Beefy Boxes and Bandwidth Generously Provided by pair Networks
Your skill will accomplish
what the force of many cannot

Zipcode Proximity script

by hacker (Priest)
on Mar 31, 2003 at 16:03 UTC ( [id://246967] : perlquestion . print w/replies, xml ) Need Help??

hacker has asked for the wisdom of the Perl Monks concerning the following question:

I've been working with some C code that crunches the 2000 US Census data into CSV files, based on the specified proximity to the origin zipcode. The problem is that the C code is horribly slow, and I can't seem to figure out why. It takes my PIII/1.3Ghz/512mb RAM machine about 20 minutes to crunch the 987k input data file for zipcodes matching within a 0-25 radius of the givin origin zipcode. That seems very slow.

The master 2000 Census data file contains records in this format:

ZIP_CODE ONGITUD ATITUD 00210 71.0132 43.00589 00211 71.0132 43.00589 00212 71.0132 43.00589 00213 71.0132 43.00589 00214 71.0132 43.00589 00215 71.0132 43.00589 ...

My output file, separate for each type of range (0-25.txt for zipcodes within 0-25 miles of the origin, 0-50.txt for zipcodes within 0-50 miles of the origin, etc.), contains entries such as:

00210,00210 00210,00211 00211,00210 00210,00212 00212,00210 00210,00213 ...

For each given zipcode found in the master file (where origin == 00210 in this case, to start with), I want to output a file that contains all matching zipcodes within the specified proximity to that zipcode. So in the example above, all of the zipcodes within 0-25 miles of 00210 would be output to 0-25.txt, a csv file containing the data shown above.

I have the working radii functions which do this, and does work (but is very slow), and looks like:

#define EARTH_RADIUS 3956 static inline float deg_to_rad(float deg) { return (deg * M_PI / 180.0); } /* Function to calculate Great Circle distance between two points. */ static inline float great_circle_distance(float lat1, float long1, float lat2, float long2) { float delta_long, delta_lat, temp, distance; /* Find the deltas */ delta_lat = lat2 - lat1; delta_long = long2 - long1; /* Find the GC distance */ temp = pow(sin(delta_lat / 2.0), 2) + cos(lat1) * cos(lat2) * pow(sin(delta_long / 2.0), 2); distance = EARTH_RADIUS * 2 * atan2(sqrt(temp), sqrt(1 - temp)); return (distance); }

In perl, this would be:

my $distance = sqrt(($x1-$x2)**2+($y1-$y2)**2);

My goal is to convert this over to perl, both so I can gain the speed and efficiency of perl (as well as make this portable to Windows systems, where the current C code doesn't quite run yet), as well as expand my knowledge of perl in general.
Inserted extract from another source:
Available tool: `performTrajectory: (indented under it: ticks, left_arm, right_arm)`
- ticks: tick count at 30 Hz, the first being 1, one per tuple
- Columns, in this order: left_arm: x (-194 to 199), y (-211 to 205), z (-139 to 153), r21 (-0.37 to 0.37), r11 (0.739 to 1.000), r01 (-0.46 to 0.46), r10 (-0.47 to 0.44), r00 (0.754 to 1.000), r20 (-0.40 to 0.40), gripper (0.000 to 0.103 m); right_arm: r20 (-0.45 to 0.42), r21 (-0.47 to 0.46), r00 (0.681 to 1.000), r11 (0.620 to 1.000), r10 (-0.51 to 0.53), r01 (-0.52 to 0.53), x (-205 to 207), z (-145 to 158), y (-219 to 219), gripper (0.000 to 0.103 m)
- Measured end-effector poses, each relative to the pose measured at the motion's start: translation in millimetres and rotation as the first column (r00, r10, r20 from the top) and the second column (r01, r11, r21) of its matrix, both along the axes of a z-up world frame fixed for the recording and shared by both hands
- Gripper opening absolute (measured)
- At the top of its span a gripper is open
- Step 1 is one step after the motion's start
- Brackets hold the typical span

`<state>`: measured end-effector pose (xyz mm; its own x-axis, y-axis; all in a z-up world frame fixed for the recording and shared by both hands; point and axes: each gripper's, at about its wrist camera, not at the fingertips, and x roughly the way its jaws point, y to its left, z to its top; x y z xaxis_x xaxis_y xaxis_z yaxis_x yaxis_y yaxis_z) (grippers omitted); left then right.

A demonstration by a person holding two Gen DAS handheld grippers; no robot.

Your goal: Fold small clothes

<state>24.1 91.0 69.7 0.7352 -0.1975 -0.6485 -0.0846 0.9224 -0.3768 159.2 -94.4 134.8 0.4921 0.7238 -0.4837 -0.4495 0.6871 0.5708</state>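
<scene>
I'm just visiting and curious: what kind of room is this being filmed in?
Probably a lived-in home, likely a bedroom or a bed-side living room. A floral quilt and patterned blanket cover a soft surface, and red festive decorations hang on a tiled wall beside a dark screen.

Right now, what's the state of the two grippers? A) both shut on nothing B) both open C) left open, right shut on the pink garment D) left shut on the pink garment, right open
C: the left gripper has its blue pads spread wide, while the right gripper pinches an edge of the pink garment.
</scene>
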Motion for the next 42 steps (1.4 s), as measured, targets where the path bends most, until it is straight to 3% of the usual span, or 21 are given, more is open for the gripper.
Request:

Has anyone done this? Any pointers that might be useful here?

Replies are listed 'Best First'.
Re: Zipcode Proximity script
by blokhead (Monsignor) on Mar 31, 2003 at 16:26 UTC
    If your search radius is so small (25 miles), You could eliminate 90% of your data before you do a lot of the number crunching using a less-accurate estimate first -- perhaps a good choice would be to check if the latitude/longitude are within ~10 degrees (or some constant appropriate for your data) of the origin and skip the coordinates if they are not. Maybe just comparing the number of degrees is a bad choice, but I also know that there are several great circle distance calculation algorithms around, with varying trade-offs between speed and accuracy. The key is to eliminate bad matches first with the low-accuracy algorithm, then use the high-accuracy one on the close ones.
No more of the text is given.